What the task requires
Look in the material below for the line with "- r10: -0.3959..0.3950" and the line with "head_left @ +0", then set down exactly those two lines and all lines between, nothing more.

--

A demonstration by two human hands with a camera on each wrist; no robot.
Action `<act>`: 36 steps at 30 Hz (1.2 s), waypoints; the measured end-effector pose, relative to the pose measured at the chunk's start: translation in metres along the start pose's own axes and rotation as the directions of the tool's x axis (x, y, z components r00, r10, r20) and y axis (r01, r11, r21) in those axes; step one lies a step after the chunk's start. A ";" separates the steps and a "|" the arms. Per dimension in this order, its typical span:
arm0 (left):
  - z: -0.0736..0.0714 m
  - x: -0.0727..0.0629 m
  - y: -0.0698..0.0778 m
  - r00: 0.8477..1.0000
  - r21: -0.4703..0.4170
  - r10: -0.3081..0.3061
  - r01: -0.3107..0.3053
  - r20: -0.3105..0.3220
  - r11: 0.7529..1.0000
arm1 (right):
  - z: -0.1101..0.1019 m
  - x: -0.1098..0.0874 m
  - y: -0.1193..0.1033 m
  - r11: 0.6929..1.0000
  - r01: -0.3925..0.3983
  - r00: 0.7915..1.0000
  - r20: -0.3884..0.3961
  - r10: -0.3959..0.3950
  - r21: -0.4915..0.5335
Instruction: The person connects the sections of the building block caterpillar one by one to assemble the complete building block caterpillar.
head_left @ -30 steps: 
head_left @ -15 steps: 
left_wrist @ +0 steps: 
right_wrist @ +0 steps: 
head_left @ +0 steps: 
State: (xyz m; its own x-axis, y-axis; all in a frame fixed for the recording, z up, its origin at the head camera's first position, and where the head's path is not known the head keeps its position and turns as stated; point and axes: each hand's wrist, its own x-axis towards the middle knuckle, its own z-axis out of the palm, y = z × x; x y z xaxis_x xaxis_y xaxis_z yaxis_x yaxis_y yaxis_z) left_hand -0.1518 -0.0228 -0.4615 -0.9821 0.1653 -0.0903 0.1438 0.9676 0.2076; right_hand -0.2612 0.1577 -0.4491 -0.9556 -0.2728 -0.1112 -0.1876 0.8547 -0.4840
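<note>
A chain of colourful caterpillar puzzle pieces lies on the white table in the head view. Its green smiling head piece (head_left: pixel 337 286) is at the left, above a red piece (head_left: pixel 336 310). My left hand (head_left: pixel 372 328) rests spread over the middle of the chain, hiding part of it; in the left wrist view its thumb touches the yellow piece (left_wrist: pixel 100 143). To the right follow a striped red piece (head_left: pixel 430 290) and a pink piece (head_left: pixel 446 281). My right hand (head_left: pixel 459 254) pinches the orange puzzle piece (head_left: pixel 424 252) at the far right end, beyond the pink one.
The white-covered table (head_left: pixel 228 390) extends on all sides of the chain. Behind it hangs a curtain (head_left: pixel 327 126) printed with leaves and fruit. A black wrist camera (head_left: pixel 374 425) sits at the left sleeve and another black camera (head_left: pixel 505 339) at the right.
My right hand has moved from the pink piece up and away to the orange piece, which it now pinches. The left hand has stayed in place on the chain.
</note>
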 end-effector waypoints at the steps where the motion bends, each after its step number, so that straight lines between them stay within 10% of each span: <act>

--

Result of the task
  - r10: -0.3959..0.3950
  - r21: -0.4915..0.5335
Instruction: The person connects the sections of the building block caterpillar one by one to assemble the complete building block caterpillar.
head_left @ -30 steps: 
head_left @ -15 steps: 
left_wrist @ +0 steps: 
right_wrist @ +0 steps: 
head_left @ +0 steps: 

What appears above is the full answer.